Since I already detailed Malkin's mess, and Rust's hat trick is over at Drive to the Net, let's invest this in one type of play that was witnessed way more than it had been of late.

"I thought we gave up more odd-man rushes tonight than we had in the last three or four weeks," Sullivan answered when asked if any specific facet had troubled him the most. "That's the one area of our game where I think we've been a whole lot better in the last month. And there's a direct correlation between that and winning games because you don't give teams easy opportunities."

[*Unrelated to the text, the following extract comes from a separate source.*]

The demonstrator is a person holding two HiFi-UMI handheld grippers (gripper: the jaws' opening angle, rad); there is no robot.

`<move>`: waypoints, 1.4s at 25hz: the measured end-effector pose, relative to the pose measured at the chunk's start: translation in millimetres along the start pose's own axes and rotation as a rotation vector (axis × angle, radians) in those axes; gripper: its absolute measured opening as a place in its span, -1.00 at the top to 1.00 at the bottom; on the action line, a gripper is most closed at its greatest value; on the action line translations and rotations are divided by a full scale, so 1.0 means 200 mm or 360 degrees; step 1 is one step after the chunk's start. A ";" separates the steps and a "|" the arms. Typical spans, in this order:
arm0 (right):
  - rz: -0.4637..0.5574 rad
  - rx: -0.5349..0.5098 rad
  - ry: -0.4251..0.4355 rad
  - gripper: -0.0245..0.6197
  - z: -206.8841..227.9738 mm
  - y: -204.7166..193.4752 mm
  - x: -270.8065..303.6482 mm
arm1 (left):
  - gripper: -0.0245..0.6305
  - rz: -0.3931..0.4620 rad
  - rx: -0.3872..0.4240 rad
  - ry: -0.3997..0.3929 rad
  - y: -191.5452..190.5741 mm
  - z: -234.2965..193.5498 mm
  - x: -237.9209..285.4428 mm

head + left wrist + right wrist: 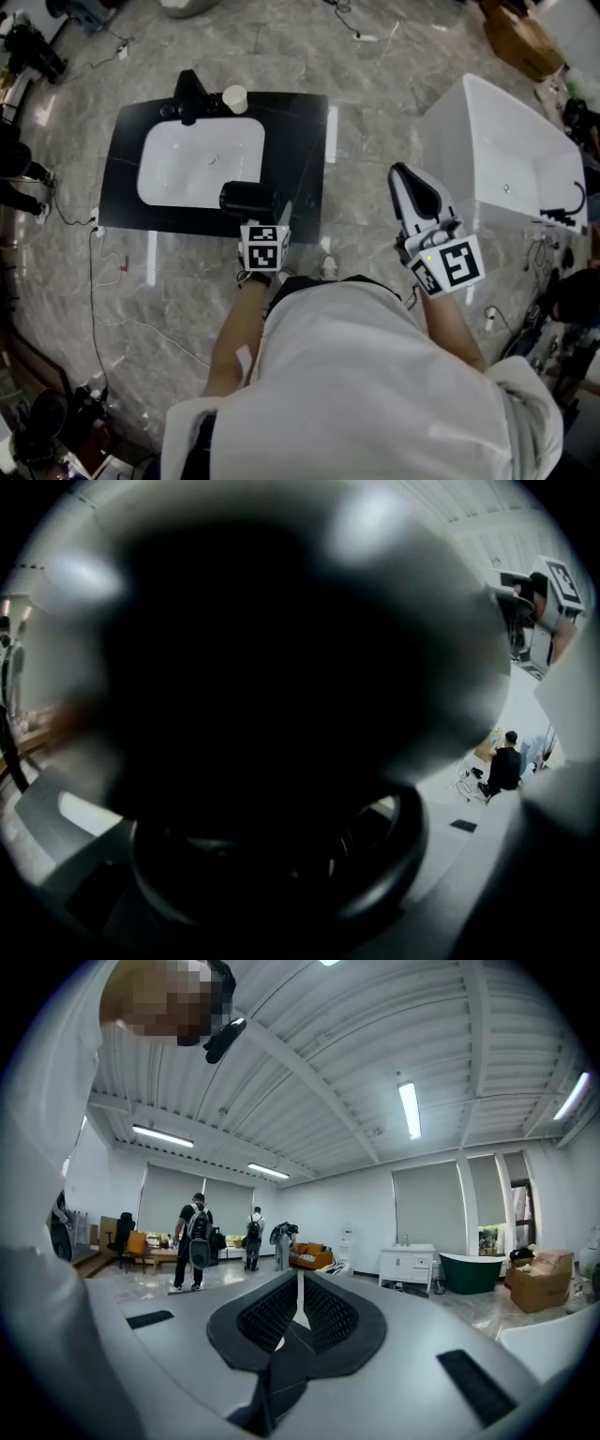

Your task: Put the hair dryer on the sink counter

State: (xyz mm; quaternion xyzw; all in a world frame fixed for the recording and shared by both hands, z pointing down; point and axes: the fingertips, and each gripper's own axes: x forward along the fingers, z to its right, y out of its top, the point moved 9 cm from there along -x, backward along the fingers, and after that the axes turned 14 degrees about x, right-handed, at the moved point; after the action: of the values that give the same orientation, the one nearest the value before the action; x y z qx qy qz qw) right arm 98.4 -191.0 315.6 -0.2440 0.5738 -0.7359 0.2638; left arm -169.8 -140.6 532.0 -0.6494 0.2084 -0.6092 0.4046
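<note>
A black hair dryer [248, 199] hangs over the front edge of the black sink counter [305, 141], by the white basin [197, 164]. My left gripper [259, 223] is shut on it from below, its marker cube toward me. In the left gripper view the hair dryer [281, 686] is a dark blur that fills almost the whole frame and hides the jaws. My right gripper [417, 192] is held off to the right of the counter over the floor, tilted upward. Its jaws are pressed together with nothing between them, as the right gripper [298, 1312] view shows.
A black faucet [190, 94] and a pale cup [235, 97] stand at the counter's back edge. A white bathtub [506, 159] stands at the right. Cables [103, 272] trail over the marble floor at the left. People stand far across the room [197, 1237].
</note>
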 end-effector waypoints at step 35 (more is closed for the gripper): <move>-0.0031 0.0024 -0.0224 0.79 0.06 -0.06 -0.11 | 0.25 -0.0134 0.0043 -0.0051 -0.09 -0.01 0.30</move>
State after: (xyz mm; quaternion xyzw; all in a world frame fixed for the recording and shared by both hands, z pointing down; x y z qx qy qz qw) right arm 122.4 -183.0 327.9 -0.2987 0.5460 -0.7237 0.2981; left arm -164.8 -175.9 582.4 -0.6618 0.1660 -0.6179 0.3907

I counted six odd-man rushes for Chicago and, though most were of the less dangerous three-on-two variety, it had to be unsettling for Sullivan and the staff to see a two-on-one in the game's fourth minute when Oleksiak was caught up ice.

In general, this is all that 'right side of the puck' preaching he does daily with his players.

THE CALL

There were no official calls or challenges of note, but it wouldn't have mattered. Because the call of the night went to my man Brian Ferber, a longtime reader who, before embarking for the United Center to attend this game, made this prediction in public:

Brian's inspiration, as he noted, was David Golebiewski's terrific Stats 'N' At installment yesterday. If you aren't reading it, this is clearly a mistake.

THE OTHER SIDE

How bad?

That's the question posed atop this report, referencing the magnitude of the awfulness of this result for the visitors. But to fully appreciate that magnitude, this single statistic might be most vital: In their previous 11 games, the Blackhawks had held a lead for a total of 41 seconds.

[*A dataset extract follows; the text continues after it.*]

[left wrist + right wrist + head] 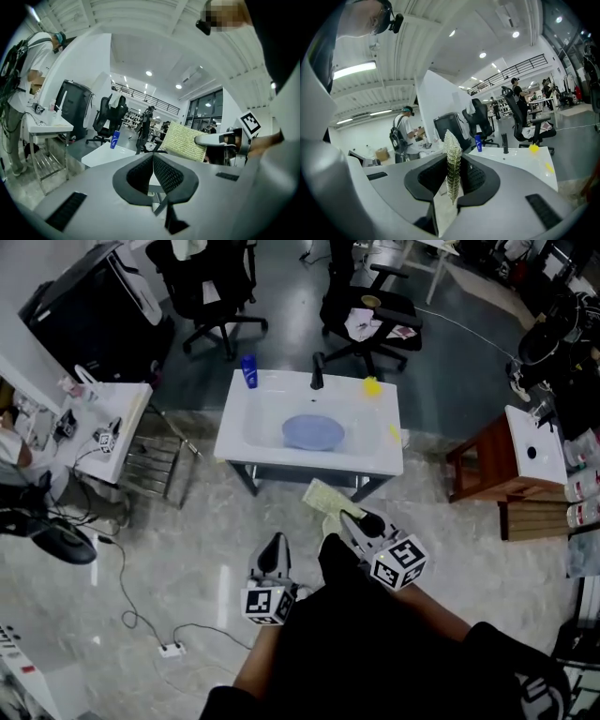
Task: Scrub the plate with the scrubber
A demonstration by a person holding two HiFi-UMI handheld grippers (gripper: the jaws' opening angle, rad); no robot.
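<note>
A blue plate [313, 432] lies in the basin of the white sink table [384, 457], well ahead of both grippers. My right gripper [345, 519] is shut on a yellow-green scrubber [328, 495], held in the air short of the sink's front edge. In the right gripper view the scrubber [452, 145] stands edge-on between the jaws of the right gripper [452, 164]. My left gripper [275, 545] hangs beside it, shut and empty. In the left gripper view the left gripper [153, 161] has its jaws pressed together, with the scrubber [184, 140] off to the right.
On the sink rim stand a blue bottle [249, 371], a black faucet [318, 379] and a small yellow object [372, 385]. Office chairs [370, 315] stand behind it. A wooden stool [487, 460] is at the right, a wire rack [155, 465] at the left, a power strip [171, 649] on the floor.
</note>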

As one might expect from the math involved, that meant the Blackhawks had given up the first goal in all 11 of those games. But even that doesn't best sum up their distress in this regard as, the previous night in Winnipeg, they went the first 17 minutes without a shot.

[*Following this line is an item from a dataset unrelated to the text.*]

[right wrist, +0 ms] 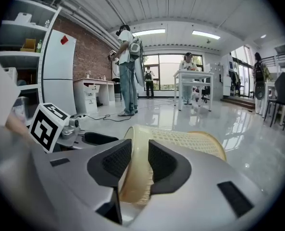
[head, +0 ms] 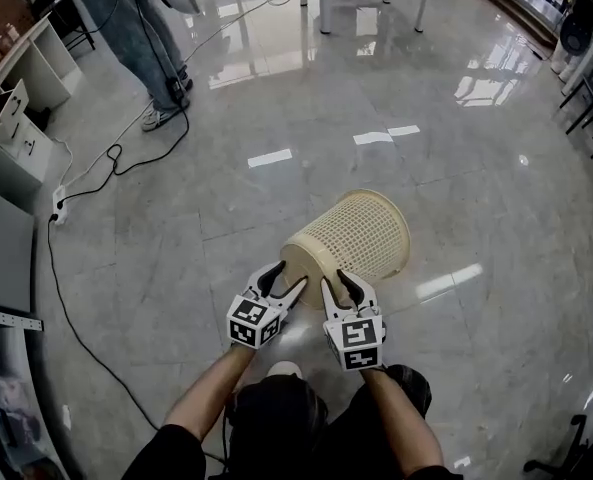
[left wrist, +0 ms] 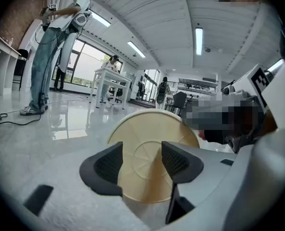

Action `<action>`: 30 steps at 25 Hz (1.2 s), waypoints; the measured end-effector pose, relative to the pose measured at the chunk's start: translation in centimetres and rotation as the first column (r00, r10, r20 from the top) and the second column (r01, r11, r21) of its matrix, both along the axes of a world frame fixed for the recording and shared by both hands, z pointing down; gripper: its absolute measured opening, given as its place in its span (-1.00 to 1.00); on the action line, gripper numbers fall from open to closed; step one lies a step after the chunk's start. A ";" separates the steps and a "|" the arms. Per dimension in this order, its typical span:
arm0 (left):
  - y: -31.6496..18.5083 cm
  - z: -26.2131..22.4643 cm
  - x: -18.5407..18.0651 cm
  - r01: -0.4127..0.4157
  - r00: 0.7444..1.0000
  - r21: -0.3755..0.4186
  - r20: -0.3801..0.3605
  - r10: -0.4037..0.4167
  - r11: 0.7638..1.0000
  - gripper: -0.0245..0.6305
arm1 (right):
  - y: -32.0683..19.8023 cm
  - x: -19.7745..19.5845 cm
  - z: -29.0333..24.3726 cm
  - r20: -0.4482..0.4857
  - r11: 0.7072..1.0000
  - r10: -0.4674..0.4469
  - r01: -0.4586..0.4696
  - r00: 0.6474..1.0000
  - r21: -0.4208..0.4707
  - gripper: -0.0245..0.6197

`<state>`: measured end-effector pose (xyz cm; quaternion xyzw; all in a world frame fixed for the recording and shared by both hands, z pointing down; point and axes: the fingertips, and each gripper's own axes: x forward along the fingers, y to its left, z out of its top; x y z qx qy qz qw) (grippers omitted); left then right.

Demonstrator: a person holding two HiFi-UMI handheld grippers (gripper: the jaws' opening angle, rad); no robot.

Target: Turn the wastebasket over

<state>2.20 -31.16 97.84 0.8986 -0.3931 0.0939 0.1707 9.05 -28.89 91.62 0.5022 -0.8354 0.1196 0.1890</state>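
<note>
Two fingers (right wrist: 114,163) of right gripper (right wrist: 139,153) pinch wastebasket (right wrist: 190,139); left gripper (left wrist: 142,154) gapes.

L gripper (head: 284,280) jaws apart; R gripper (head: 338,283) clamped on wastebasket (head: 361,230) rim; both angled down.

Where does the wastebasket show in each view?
Head view: wastebasket at centre, lying on its side.
Left gripper view: lower centre, round base facing the camera.
Right gripper view: lower centre, base rim nearest, mesh wall running right.
Shared landmark: standing person in jeans, upper left in each.
</note>
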 end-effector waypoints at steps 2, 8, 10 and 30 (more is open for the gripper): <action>0.5 0.7 -0.5 -0.005 0.999 0.005 0.032 0.005 1.000 -0.17 | 0.9 -1.8 1.0 0.015 0.999 -0.030 0.030 0.999 -0.024 -0.59; 2.3 6.0 -2.8 -0.012 0.989 -0.073 0.146 0.022 0.997 -0.20 | 2.9 -4.9 4.9 -0.008 0.978 -0.160 0.157 0.987 -0.135 -0.63; 2.9 7.5 -3.4 -0.009 0.986 -0.104 0.166 0.026 0.995 -0.20 | 3.0 -4.9 5.5 -0.017 0.975 -0.171 0.166 0.985 -0.149 -0.63; 2.5 5.9 -1.7 -0.070 0.989 -0.066 0.126 0.078 0.995 -0.72 | -8.1 1.7 1.9 -0.195 0.984 -0.175 0.164 0.965 -0.067 -0.63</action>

All that changed when they ran into the Penguins' preseason mode in the first period and scored the first two goals and piled up 13 shots.

"Obviously, with what's been happening here, getting off to a good start was huge," Jonathan Toews said. "And we sustained the effort even when they had spurts and they played hard."

The Penguins had 'spurts' of playing hard?

Ow.

Derick Brassard is checked to the ice by the Blackhawks' Connor Murphy. - AP

THE INJURIES

Patric Hornqvist, forward, has an upper-body injury. He was placed on the NHL's Injured Reserve list Wednesday, meaning he has to miss seven days. Since that was retroactive to Dec. 6, that week's already elapsed. Sullivan dismissed IR as being a paper move and said Hornqvist's status hasn't changed from day-to-day.

Matt Murray, goaltender, was activated from IR and backed up for the first time since his lower-body injury Nov. 17. Sullivan said he expects Murray to start one of the weekend games in Pittsburgh.

Matt Cullen, center, was activated from IR after missing 11 games to a lower-body injury. He logged 10:14 of ice time and a plus-1 rating.

Dominik Simon, forward, is on IR with a lower-body injury.

Justin Schultz, defenseman, is on long-term IR, out until February with a fractured leg.

THE SCHEDULE

The team is off Thursday, an official travel day. The next games are Friday against the Bruins and Saturday against the Kings, both at 7:08 p.m. at PPG Paints Arena.